### ABOUT THIS EXERCISE
Reproduce the listing that follows word for word, without its pictures.

### RECORDS SHOWN

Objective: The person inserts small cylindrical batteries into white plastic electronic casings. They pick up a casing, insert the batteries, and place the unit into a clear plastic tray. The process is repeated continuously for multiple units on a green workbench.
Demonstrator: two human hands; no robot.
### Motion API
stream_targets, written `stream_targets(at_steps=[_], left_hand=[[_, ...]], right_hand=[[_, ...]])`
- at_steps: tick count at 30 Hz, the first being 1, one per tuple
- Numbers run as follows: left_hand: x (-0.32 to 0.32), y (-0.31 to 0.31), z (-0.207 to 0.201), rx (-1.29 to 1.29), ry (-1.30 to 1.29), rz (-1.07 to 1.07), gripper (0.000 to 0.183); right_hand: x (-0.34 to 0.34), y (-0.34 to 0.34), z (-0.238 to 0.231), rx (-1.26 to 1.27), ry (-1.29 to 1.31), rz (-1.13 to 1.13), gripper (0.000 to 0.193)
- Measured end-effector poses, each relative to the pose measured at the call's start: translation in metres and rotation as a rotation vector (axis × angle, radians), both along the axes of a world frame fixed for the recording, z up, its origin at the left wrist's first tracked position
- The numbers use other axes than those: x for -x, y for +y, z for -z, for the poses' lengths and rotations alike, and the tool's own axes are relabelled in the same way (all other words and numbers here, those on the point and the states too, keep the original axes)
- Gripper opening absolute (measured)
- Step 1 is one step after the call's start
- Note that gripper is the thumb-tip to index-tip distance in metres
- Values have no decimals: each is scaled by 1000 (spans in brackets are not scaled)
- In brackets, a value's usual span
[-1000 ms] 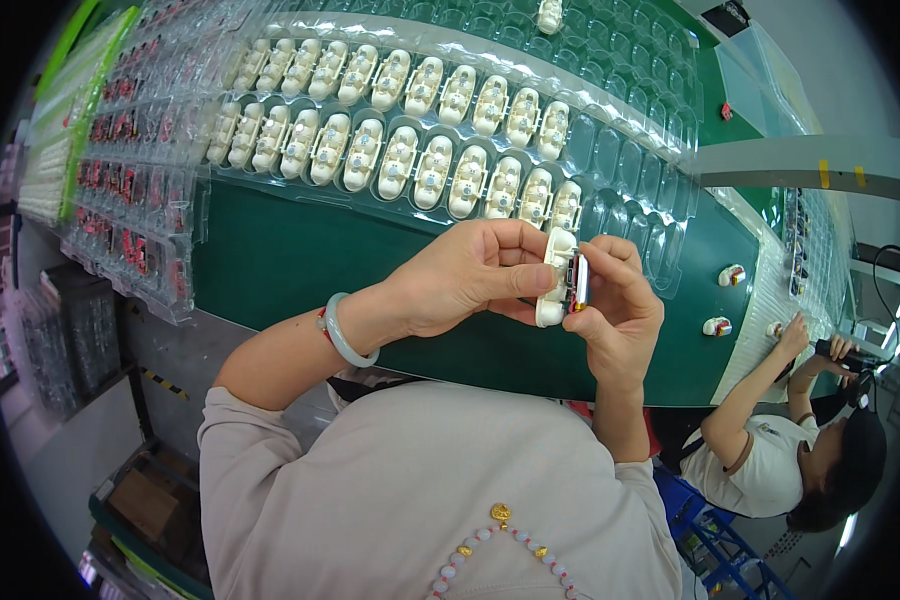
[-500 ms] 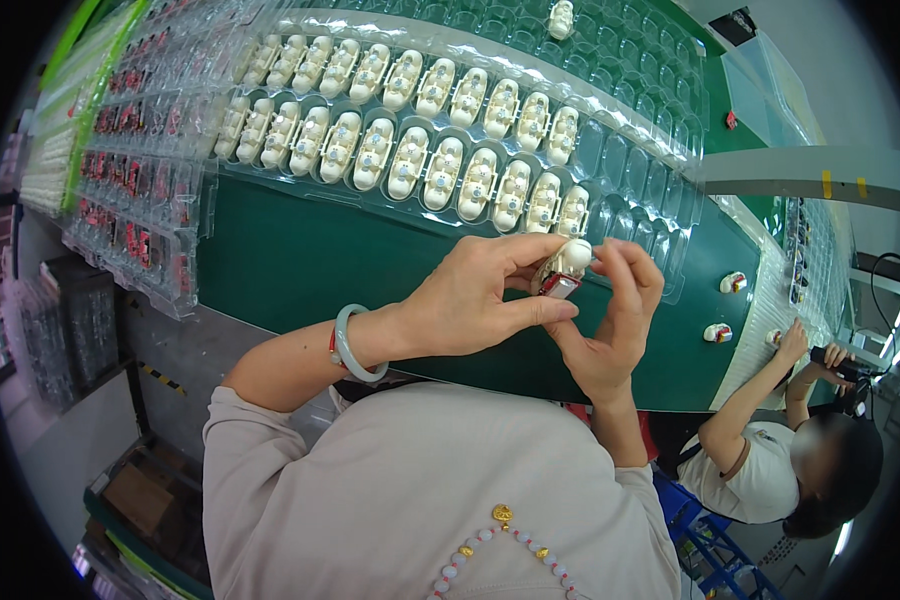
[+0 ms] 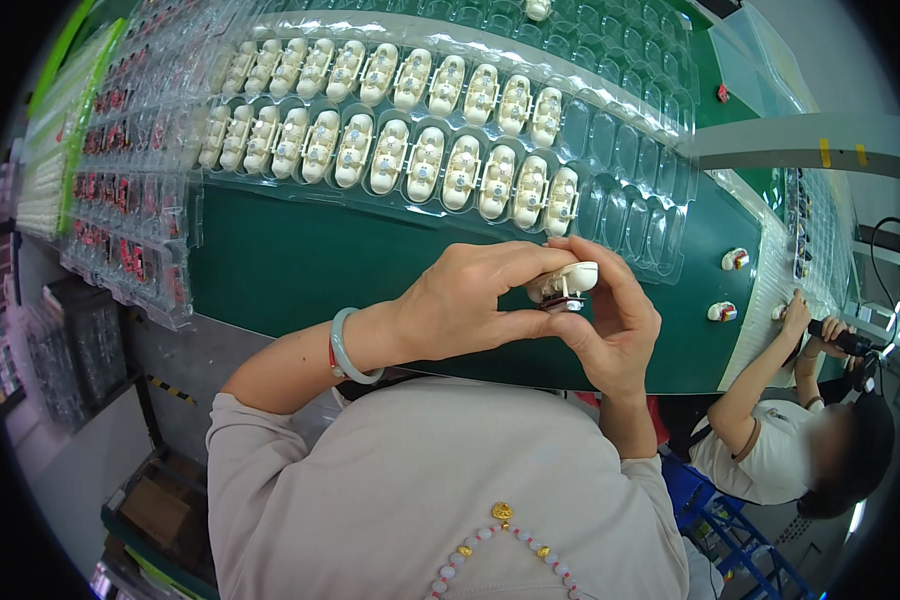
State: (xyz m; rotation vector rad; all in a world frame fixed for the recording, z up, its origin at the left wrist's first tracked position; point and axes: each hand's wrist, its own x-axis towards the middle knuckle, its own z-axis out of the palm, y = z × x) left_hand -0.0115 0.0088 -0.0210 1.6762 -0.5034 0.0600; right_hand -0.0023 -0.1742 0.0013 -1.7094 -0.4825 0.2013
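left hand (image 3: 465,300) turned sideways, right hand (image 3: 622,325) upright, fingers (image 3: 618,285) of both pinching a white shell (image 3: 566,280)

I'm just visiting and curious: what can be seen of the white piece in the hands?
The white piece is rounded, smooth and plastic-looking, with its shell uppermost and a dark, reddish-edged part beneath. It is held up over the green table, the left hand and right hand closed around it and hiding some of it.
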Motion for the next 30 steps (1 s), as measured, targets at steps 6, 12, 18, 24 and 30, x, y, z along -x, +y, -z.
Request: stream_targets(at_steps=[6, 12, 18, 24, 30], left_hand=[[-1, 0, -4, 9, 53, 40, 50], [-2, 3, -8, 153, 423, 201, 46], [-1, 5, -16, 370, 677, 266, 47], [-6, 10, -21, 447, 811, 371, 66], [-9, 11, -23, 544, 902, 419, 72]], right_hand=[[0, -1, 0, -30, 119, 19, 50], [6, -1, 0, -151, 316, 55, 44], [10, 0, -1, -223, 406, 67, 43], [7, -3, 5, -294, 405, 59, 43], [5, -8, 3, -282, 474, 49, 46]])
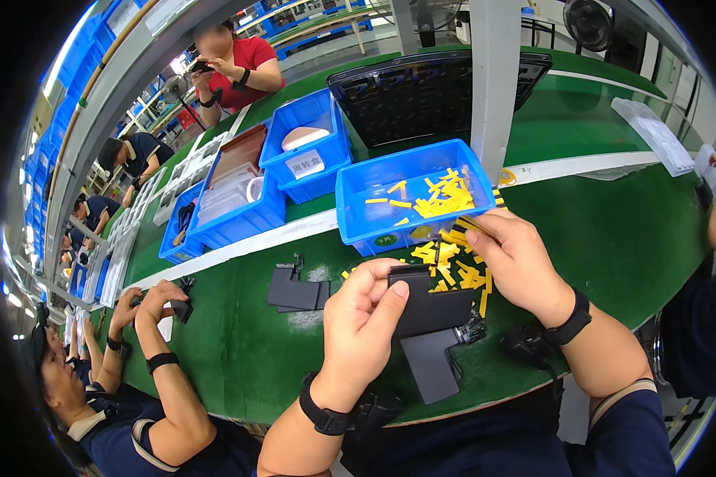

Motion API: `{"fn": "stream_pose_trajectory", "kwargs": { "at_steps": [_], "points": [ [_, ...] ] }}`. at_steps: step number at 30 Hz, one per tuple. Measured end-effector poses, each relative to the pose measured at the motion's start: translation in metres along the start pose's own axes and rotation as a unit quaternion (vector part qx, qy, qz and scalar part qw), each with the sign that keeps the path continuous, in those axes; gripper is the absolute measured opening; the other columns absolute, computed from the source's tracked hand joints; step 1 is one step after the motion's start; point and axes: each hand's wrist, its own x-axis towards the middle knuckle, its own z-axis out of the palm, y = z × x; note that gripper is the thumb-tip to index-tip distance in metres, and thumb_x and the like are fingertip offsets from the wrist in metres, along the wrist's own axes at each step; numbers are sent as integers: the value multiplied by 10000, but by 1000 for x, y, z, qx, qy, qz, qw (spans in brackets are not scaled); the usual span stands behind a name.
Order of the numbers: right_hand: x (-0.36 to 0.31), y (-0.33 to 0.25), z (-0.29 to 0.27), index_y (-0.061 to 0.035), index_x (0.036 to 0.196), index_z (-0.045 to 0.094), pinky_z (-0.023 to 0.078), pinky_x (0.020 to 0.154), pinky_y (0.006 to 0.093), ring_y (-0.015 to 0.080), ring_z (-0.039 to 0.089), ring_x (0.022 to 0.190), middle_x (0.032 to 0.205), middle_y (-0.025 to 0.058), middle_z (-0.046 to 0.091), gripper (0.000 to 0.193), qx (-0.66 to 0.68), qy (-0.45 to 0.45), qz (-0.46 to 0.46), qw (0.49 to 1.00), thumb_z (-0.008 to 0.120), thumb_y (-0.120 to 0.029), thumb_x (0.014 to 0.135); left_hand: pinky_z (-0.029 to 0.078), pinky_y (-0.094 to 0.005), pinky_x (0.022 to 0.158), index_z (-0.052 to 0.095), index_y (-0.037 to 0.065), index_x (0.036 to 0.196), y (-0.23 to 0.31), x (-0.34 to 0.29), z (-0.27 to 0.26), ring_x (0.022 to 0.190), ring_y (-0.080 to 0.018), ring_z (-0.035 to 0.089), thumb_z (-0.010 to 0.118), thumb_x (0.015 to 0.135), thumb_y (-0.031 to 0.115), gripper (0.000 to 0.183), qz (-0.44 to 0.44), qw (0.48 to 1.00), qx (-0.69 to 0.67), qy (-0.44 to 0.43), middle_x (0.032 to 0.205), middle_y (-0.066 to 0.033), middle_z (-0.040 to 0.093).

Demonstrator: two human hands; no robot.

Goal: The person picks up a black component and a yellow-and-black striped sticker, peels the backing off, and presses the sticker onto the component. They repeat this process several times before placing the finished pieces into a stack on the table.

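Note:
My left hand (366,310) grips a flat black L-shaped panel (433,312) by its left side, thumb on the face. Past the panel's upper right, my right hand (517,250) has thumb and index finger pinched together over loose yellow strips (469,277). Whether a strip is between those fingertips is too small to make out. Below the held panel, dark grey L-shaped panels (429,367) with a black fitting at one corner lie on the green table. Further left rests a small group of similar panels (294,292).
A blue bin (374,230) with yellow strips stands behind my hands. More blue bins (306,187) sit to its left, and a black tray (422,87) leans behind. A grey post (495,87) rises beside the bin. A co-worker's hands (159,300) work at the left.

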Motion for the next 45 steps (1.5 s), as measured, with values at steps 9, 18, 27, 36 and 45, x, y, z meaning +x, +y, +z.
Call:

### EXERCISE SOLUTION
Objective: The person inserts small cylindrical batteries into white plastic electronic casings. They pick up a casing, insert the batteries, and place the unit into a clear plastic tray. The process is repeated continuously for multiple units on a green workbench.
Demonstrator: two human hands; no robot.
### Motion API
stream_targets, written `stream_targets(at_steps=[_], left_hand=[[_, ...]], right_hand=[[_, ...]])`
- at_steps: tick count at 30 Hz, the first being 1, one per tuple
- Numbers run as follows: left_hand: x (-0.32 to 0.32), y (-0.31 to 0.31), z (-0.207 to 0.201), rx (-1.29 to 1.29), ry (-1.30 to 1.29), rz (-1.07 to 1.07), gripper (0.000 to 0.183); right_hand: x (-0.34 to 0.34), y (-0.34 to 0.34), z (-0.238 to 0.231), rx (-1.26 to 1.27), ry (-1.29 to 1.31), rz (-1.13 to 1.13), gripper (0.000 to 0.193)
- Measured end-effector poses, each relative to the pose measured at the call's start: translation in metres and rotation as a rotation vector (axis × angle, radians), both along the axes of a world frame fixed for the recording, z up, its origin at the left wrist's first tracked position
- The numbers use other axes than those: x for -x, y for +y, z for -z, for the poses' lengths and rotations alike, and the tool's own axes are relabelled in the same way (all other words and numbers here, those on the point and the states too, keep the original axes)
- Gripper opening absolute (measured)
- Step 1 is one step after the call's start
- Note that gripper is the thumb-tip to index-tip distance in metres
- Values have no decimals: each is scaled by 1000 (spans in brackets are not scaled)
- In brackets, a value's usual span
[-1000 ms] 
[-500 ms] 
[+0 ms] 
State: (xyz m; rotation vector rad; all in a world frame fixed for the recording, z up, its origin at the left wrist's first tracked position; point and axes: each hand's wrist, its own x-axis towards the middle knuckle, its own z-axis out of the palm, y = z × x) left_hand -0.0115 0.0088 -0.0210 1.6762 -0.5034 0.0600; right_hand -0.0023 -0.1742 0.0013 -1.7094 -0.4825 0.2013
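left hand (image 3: 465,300) turned sideways, right hand (image 3: 622,325) upright, fingers (image 3: 618,285) of both pinching a white shell (image 3: 566,280)

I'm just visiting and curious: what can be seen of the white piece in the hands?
The white piece is rounded, smooth and plastic-looking, with its shell uppermost and a dark, reddish-edged part beneath. It is held up over the green table, the left hand and right hand closed around it and hiding some of it.
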Motion for the next 30 steps (1 s), as measured, targets at steps 6, 12, 18, 24 and 30, x, y, z along -x, +y, -z.
Request: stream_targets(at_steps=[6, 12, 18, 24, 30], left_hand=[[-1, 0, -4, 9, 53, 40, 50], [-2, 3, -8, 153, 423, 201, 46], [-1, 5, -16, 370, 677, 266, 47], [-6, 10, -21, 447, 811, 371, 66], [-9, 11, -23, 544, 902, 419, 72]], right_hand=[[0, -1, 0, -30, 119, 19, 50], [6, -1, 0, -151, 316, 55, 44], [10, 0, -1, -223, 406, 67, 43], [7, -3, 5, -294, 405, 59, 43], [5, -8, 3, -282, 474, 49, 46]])

Motion API: `{"fn": "stream_pose_trajectory", "kwargs": { "at_steps": [_], "points": [ [_, ...] ] }}`. at_steps: step number at 30 Hz, one per tuple. Measured end-effector poses, each relative to the pose measured at the motion's start: translation in metres along the start pose's own axes and rotation as a unit quaternion (vector part qx, qy, qz and scalar part qw), each with the sign that keeps the path continuous, in those axes; gripper is the absolute measured opening; the other columns absolute, computed from the source's tracked hand joints; step 1 is one step after the motion's start; point and axes: each hand's wrist, its own x-axis towards the middle knuckle, its own z-axis out of the palm, y = z × x; note that gripper is the thumb-tip to index-tip distance in metres, and thumb_x and the like are fingertip offsets from the wrist in metres, along the wrist's own axes at each step; numbers are sent as integers: the value multiplied by 10000, but by 1000 for x, y, z, qx, qy, qz, qw (spans in brackets are not scaled); the usual span stands behind a name.
Order of the numbers: right_hand: x (-0.36 to 0.31), y (-0.33 to 0.25), z (-0.29 to 0.27), index_y (-0.061 to 0.035), index_x (0.036 to 0.196), index_z (-0.045 to 0.094), pinky_z (-0.023 to 0.078), pinky_x (0.020 to 0.154), pinky_y (0.006 to 0.093), ring_y (-0.015 to 0.080), ring_z (-0.039 to 0.089), ring_x (0.022 to 0.190), middle_x (0.032 to 0.205), middle_y (-0.025 to 0.058), middle_z (-0.046 to 0.091), gripper (0.000 to 0.193), qx (-0.66 to 0.68), qy (-0.45 to 0.45), qz (-0.46 to 0.46), qw (0.49 to 1.00), thumb_z (-0.008 to 0.120), thumb_y (-0.120 to 0.029), thumb_x (0.014 to 0.135); left_hand: pinky_z (-0.029 to 0.078), pinky_y (-0.094 to 0.005), pinky_x (0.022 to 0.158), index_z (-0.052 to 0.095), index_y (-0.037 to 0.065), index_x (0.036 to 0.196), y (-0.23 to 0.31), x (-0.34 to 0.29), z (-0.27 to 0.26), ring_x (0.022 to 0.190), ring_y (-0.080 to 0.018), ring_z (-0.035 to 0.089), thumb_z (-0.010 to 0.118), thumb_x (0.015 to 0.135), thumb_y (-0.031 to 0.115), gripper (0.000 to 0.183), qz (-0.44 to 0.44), qw (0.48 to 1.00), qx (-0.69 to 0.67), qy (-0.44 to 0.43), middle_x (0.032 to 0.205), middle_y (-0.066 to 0.033), middle_z (-0.040 to 0.093).

Demonstrator: two human hands; no robot.

Goal: The person picks up a black component and a yellow-and-black striped sticker, peels the backing off, and presses the sticker onto the component. They repeat this process several times before placing the finished pieces into a stack on the table.

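Note:
My left hand (366,310) grips a flat black L-shaped panel (433,312) by its left side, thumb on the face. Past the panel's upper right, my right hand (517,250) has thumb and index finger pinched together over loose yellow strips (469,277). Whether a strip is between those fingertips is too small to make out. Below the held panel, dark grey L-shaped panels (429,367) with a black fitting at one corner lie on the green table. Further left rests a small group of similar panels (294,292).
A blue bin (374,230) with yellow strips stands behind my hands. More blue bins (306,187) sit to its left, and a black tray (422,87) leans behind. A grey post (495,87) rises beside the bin. A co-worker's hands (159,300) work at the left.
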
Motion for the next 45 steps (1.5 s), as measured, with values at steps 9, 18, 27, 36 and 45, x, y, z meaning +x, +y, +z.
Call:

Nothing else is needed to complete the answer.